Les retraites ne sont pas une marchandise

Jean-Marie Harribey  • 12 novembre 2009 abonné·es

Le gouvernement français projette de rouvrir au début de l’année 2010 le dossier des retraites. La faillite des contre-réformes Balladur-1993, Fillon-2003 et Fillon-bis-2007, prévisible, est aujourd’hui avérée. Elles étaient toutes fondées sur l’augmentation de la durée de cotisations sans qu’aucun emploi ne soit créé et alors que les départs en retraite anticipée sont l’un des moyens de dégraissage pratiqués par les entreprises. La rupture de l’évolution du niveau des pensions par rapport aux salaires, et donc par rapport à la productivité du travail, complétait le dispositif néolibéral et se voulait une incitation à recourir individuellement aux fonds de pension. La crise financière n’étant pas encore survenue, le mirage de la capitalisation était total.

Un nouveau coup se prépare qui risque cette fois-ci de tuer le régime de retraite par répartition. D’une part, la pression monte du côté du Medef pour que « saute enfin le tabou de l’âge de la retraite à 60 ans ». D’autre part, le Conseil d’orientation des retraites (COR) prépare un rapport au gouvernement dont les éléments commencent à être connus. Il s’agirait de franchir un pas supplémentaire dans le démantèlement du système de retraites collectif par la méthode douce ou la méthode forte.
La première consisterait à faire fonctionner le système par points. Déjà en vigueur dans les régimes complémentaires du privé (Arcco et Agirc), le principe est d’accumuler tout au long de la vie active des points dont il suffit de fixer la valeur. Est ainsi introduite une certaine correspondance entre la contribution personnelle du salarié pendant sa vie active et ce qu’il percevra ensuite en tant que retraité. Le taux de remplacement n’est plus garanti et l’ajustement se fait par la baisse de la valeur du point. Un rapprochement est opéré avec la capitalisation puisque les salariés sont dans la situation d’acheter des points comme s’ils achetaient des actifs financiers. Toutefois, une ressemblance existe entre un système par points et par annuités car ni l’un ni l’autre ne dépendent de l’âge de départ à la retraite, mais de la durée de cotisation.

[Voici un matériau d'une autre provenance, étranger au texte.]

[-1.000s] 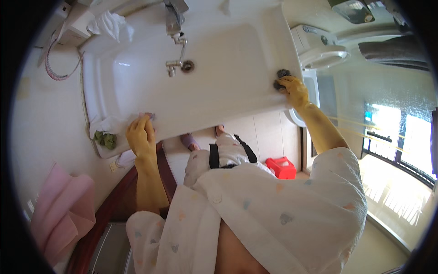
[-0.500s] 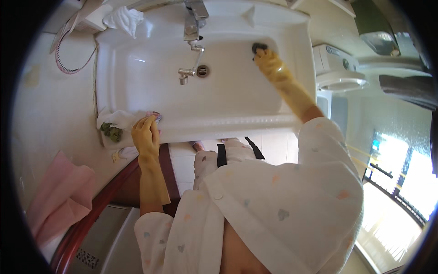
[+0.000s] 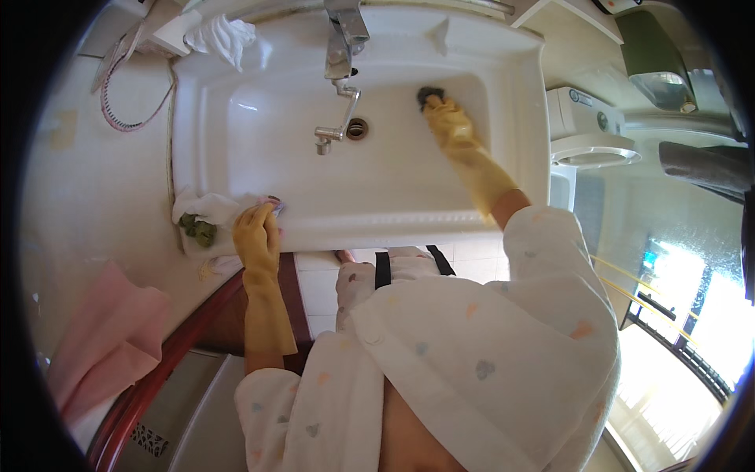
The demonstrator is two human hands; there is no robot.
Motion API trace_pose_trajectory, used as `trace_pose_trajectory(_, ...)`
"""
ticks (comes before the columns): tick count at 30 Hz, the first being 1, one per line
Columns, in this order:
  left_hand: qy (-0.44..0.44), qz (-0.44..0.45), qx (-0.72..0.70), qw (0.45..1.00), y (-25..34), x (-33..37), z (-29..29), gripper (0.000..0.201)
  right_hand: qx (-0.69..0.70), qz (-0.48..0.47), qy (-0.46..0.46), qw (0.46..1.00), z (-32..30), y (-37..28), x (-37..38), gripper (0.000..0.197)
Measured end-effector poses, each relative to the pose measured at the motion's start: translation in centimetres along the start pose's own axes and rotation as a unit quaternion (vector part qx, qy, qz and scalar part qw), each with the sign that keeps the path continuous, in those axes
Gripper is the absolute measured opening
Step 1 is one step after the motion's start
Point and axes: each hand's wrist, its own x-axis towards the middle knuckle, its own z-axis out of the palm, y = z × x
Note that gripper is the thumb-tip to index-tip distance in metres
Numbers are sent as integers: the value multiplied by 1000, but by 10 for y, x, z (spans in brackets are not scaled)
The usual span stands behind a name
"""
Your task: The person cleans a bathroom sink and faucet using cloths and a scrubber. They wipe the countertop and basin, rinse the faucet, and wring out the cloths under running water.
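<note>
Both of my hands wear yellow rubber gloves. My right hand [image 3: 452, 130] is closed on a dark scrubbing pad [image 3: 429, 96], pressed to the basin floor toward the right back of the white sink [image 3: 393, 219]. On the sink's front rim at the left, my left hand [image 3: 255, 234] has its fingers bent together over a small pinkish item [image 3: 274, 206], mostly hidden under them. Beside it lie a white cloth [image 3: 211, 208] and a bunched green cloth [image 3: 198, 230]. A chrome faucet [image 3: 340, 51] with a jointed spout stands at the back, next to the drain [image 3: 357, 129].
A crumpled white cloth [image 3: 222, 39] hangs on the back left corner. Pink fabric [image 3: 110, 338] drapes over the left side, near a dark red wooden edge [image 3: 185, 330]. To the right stands a white appliance [image 3: 582, 114] with a round door open.
My right hand has slid the pad leftward and slightly nearer across the basin floor. My left hand stays at the front rim. The whole view has shifted a little.
</note>
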Motion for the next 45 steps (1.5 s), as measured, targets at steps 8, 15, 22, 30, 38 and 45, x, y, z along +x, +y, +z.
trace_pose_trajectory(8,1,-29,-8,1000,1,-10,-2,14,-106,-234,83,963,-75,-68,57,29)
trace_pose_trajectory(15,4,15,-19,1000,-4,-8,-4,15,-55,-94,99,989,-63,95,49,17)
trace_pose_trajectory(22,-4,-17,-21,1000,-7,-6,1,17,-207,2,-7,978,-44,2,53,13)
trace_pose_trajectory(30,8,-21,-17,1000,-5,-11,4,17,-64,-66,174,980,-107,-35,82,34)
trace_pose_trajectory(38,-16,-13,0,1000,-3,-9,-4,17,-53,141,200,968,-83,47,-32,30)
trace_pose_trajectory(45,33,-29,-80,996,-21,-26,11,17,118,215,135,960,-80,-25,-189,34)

La méthode forte introduirait un système par comptes individuels « notionnels » – c’est-à-dire virtuels car il n’y a pas d’achat de titres – alimentés chaque année d’un intérêt variable selon l’évolution de l’économie et de la démographie. On introduit ainsi le principe de la neutralité actuarielle  : l’âge de départ à la retraite doit être neutre en termes de sommes perçues pendant tout le temps de retraite. Que je parte à la retraite à 60 ans, à 65 ans ou plus, la somme globale que je recevrai jusqu’à ma mort sera égale, mais, si je pars tôt, elle sera répartie sur une durée plus longue et pour un montant mensuel plus faible, compte tenu de mon espérance de vie à cet âge.
Ce principe est pervers malgré l’apparence de justice tenant à la prise en compte de l’espérance de vie. En effet, les femmes, qui ont une espérance de vie un peu plus longue que les hommes mais qui connaissent des carrières souvent discontinues et précaires, auront des pensions encore plus faibles qu’aujourd’hui. D’autre part, en faisant de l’âge de départ à la retraite le pivot principal du montant de la pension, on obligera les travailleurs effectuant des travaux pénibles et peu payés à travailler encore plus longtemps, pratiquement jusqu’à ce que mort s’ensuive. Travailler plus pour mourir plus tôt.

Ce projet veut faire du départ à la retraite une question de choix purement individuel, totalement abstrait des normes sociales du moment et du résultat des combats collectifs passés. C’est exprimé de manière crue dans des études sollicitées par le COR. On y lit qu’il faut rapprocher le plus possible les sommes perçues pendant la retraite et les cotisations personnelles versées pendant le temps d’activité. C’en est donc fini de la solidarité entre les générations et de celle, même si elle faible, entre les groupes sociaux. Le célèbre « I want my money back » de Mme Thatcher à propos des subventions agricoles européennes est désormais la référence explicite des pistes qu’explore le COR. Comme le taux de cotisation n’augmenterait plus, il est postulé que, au mieux, la masse des retraites augmentera au rythme de la masse salariale, ce qui équivaut à ne considérer le problème de la répartition des revenus qu’au sein de la masse salariale, excluant donc tout appel à contribution supplémentaire des profits.